If we can convert all HF llama model(they use falcon style rope) to llama style rope. Then we only need to implementone type of rope in our repo. This is what llama2.c and llama.cpp are doing.

tairov commented 11 months ago

Looks cool. Could you share some details where is this convert.py file came from? I see it has some dependencies. Probably we can remove it from the PR, and then keep only link to a converted model in the README file so that the overall process will be simpler?

magician-blue commented 11 months ago

The original convert file comes from llama2.c and I modify some part of it to support GQA. I have already make a pull request to llama2.c, but not merged yet. We can wait for a while.

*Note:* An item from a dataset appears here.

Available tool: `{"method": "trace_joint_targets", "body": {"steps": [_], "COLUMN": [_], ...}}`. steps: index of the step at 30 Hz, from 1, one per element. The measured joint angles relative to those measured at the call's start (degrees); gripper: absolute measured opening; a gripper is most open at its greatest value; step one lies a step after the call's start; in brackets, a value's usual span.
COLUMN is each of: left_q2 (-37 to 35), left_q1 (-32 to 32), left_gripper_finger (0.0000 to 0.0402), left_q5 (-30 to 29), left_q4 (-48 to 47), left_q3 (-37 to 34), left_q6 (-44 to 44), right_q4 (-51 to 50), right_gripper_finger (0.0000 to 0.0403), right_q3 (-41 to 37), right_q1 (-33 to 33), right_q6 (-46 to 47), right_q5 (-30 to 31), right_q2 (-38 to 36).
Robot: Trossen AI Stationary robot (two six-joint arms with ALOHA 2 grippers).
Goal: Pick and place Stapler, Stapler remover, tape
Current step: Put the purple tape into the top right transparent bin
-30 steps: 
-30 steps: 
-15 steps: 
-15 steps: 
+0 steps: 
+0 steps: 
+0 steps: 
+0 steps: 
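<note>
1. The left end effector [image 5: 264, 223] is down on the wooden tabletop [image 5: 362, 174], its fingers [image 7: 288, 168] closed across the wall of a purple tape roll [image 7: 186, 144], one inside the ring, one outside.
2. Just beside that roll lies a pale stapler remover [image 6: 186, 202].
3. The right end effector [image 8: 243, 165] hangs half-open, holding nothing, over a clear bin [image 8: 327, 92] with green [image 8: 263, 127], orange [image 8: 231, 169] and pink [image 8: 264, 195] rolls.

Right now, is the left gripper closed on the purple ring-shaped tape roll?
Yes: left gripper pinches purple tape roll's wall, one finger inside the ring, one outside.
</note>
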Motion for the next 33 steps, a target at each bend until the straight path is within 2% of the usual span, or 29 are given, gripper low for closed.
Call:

magician-blue commented 11 months ago

The next thing I will do is to convert openllama3b(12G RAM), llama2-chat-7b(28G RAM), vicuna-7b to test my convertor and our llama2.mojo. Besides, I'll focus on the tokenizer part of llama.cpp and llama2.c in order to find a way to remove the hardcode part of our tokenizer.

tairov commented 11 months ago

In this case I guess the convert.py is not needed in the repo. And it's cool that you have plans to research other types of models support

tairov commented 11 months ago

model could be converted using script from llama2c And for llama2.mojo we have a URL in the readme file

tairov commented 11 months ago

thank you!